Mehrotra noted that it's typically not during the storm where they see an uptick in patients, but in the immediate aftermath.
"(After the storm), being very careful as you're walking, that's when we see the traumatic-related events of slips and falls, people trying to dig out. And so, making sure that you're being very careful in that scenario in terms of prevention beforehand as you mentioned. Having enough supplies on hand, to ensure you have medications. Food. Any other heat source that is potentially safe" said Mehrotra.
With temperatures set to dip and power outages possible, Dr. Mehrotra warned against utilizing possibly dangerous heat sources.
"The other thing that we see is non-traumatic but still weather-related is trying to use alternative heat sources that aren't safe indoors.

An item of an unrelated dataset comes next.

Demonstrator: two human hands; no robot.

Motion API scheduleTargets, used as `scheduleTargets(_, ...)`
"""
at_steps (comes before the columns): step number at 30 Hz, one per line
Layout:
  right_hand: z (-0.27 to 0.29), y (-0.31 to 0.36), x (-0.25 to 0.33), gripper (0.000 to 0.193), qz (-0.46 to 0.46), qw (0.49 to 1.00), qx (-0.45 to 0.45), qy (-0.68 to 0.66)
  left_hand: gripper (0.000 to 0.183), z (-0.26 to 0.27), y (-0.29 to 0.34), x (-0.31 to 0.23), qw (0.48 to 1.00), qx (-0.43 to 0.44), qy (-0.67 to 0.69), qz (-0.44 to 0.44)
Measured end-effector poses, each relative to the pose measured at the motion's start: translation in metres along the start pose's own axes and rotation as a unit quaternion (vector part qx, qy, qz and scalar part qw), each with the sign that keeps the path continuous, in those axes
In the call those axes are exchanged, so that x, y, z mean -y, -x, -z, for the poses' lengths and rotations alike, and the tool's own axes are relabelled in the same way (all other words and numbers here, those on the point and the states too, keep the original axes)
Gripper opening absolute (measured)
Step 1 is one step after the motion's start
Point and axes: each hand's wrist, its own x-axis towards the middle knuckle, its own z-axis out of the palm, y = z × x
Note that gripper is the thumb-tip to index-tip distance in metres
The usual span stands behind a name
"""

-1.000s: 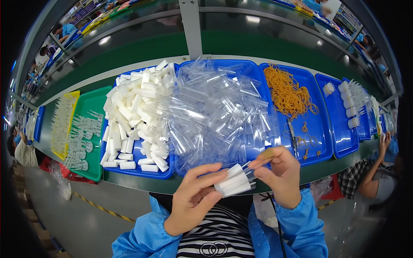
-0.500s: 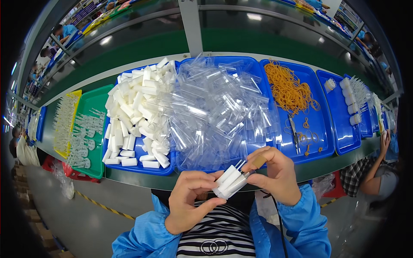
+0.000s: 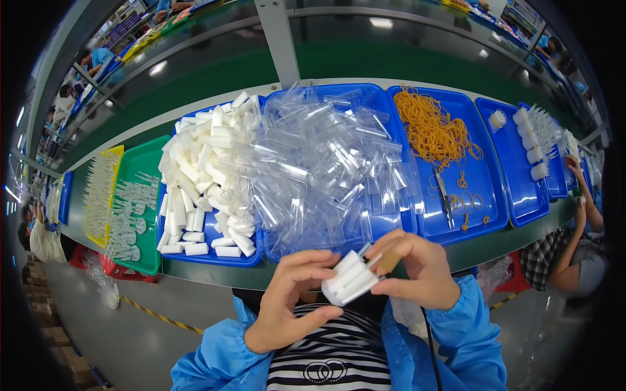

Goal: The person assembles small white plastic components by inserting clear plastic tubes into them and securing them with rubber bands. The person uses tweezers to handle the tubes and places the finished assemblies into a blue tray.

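Note:
A small assembly of white tubes (image 3: 350, 280) with clear plastic parts is held in front of my striped shirt, tilted with its upper end to the right. My left hand (image 3: 287, 301) grips its left side, fingers curled along the top and thumb below. Against the right side, my right hand (image 3: 420, 268) pinches with thumb and bent fingers; a tan wrap (image 3: 387, 262) covers one fingertip. Just beyond the hands, a blue tray holds a heap of clear plastic sleeves (image 3: 326, 176). Left of it lies a pile of short white tubes (image 3: 202, 156).
Rubber bands (image 3: 430, 127) and tweezers (image 3: 444, 199) lie in a blue tray (image 3: 486, 195) to the right. Clear pronged parts (image 3: 124, 221) fill a green tray (image 3: 153, 241) and a yellow one (image 3: 119, 156) at left. A co-worker's arm (image 3: 583, 195) reaches in at far right.
The assembly has turned in my hands, so its white tubes show more broadly. My right fingers have shifted around its upper end. The view has swung slightly.

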Motion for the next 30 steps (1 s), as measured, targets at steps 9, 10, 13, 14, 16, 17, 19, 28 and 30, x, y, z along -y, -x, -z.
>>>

So, grills, either charcoal or propane, bringing those heat sources inside can lead to carbon monoxide, and we do worry about that and see that after these kind of weather events, especially with power loss," said Mehrotra.
While hospitals are ready to treat patients in emergency situations, urgent cares are an option for minor injuries and ailments.
Duke Health shared the following statement about its severe weather preparations:
"We manage winter weather events a few times a year most years and have plans in place to make sure we keep our staff, clinicians and patients safe with as minimal impact as possible to patient care. We would encourage everyone to evaluate their local conditions carefully to be sure they don't put their safety at risk."
WakeMed said its emergency departments will be open to all patients, regardless of weather events. A spokesperson added that falls are typically the No. 1 injury they see during winter weather and preached caution if you need to go outside.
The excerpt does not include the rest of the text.